**PROMPT:** Omit every picture, then return each line of the data below exactly.

^^^^^^^^

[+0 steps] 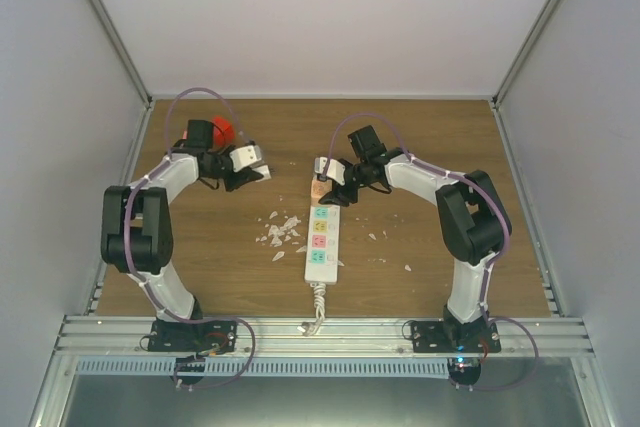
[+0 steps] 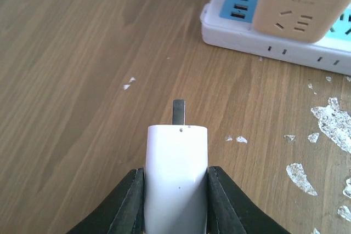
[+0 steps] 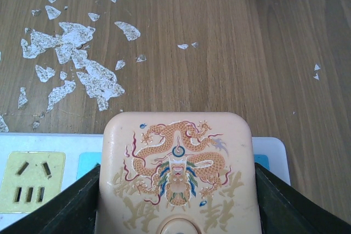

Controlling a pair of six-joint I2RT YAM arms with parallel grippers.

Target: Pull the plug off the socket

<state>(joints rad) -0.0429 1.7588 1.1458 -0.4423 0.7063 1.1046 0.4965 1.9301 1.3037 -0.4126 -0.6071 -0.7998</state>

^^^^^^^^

**SOLUTION FOR THIS EXERCISE:**
[+0 steps] 
[+0 steps] 
[+0 steps] 

Controlling a pair of six-joint I2RT YAM arms with parallel grippers.

Target: Pull the plug off the socket

<state>(joints rad) -0.0429 1.7588 1.1458 -0.4423 0.7063 1.1046 0.4965 1.9301 1.3037 -0.4126 -0.6071 -0.7998</state>

The answer is finished.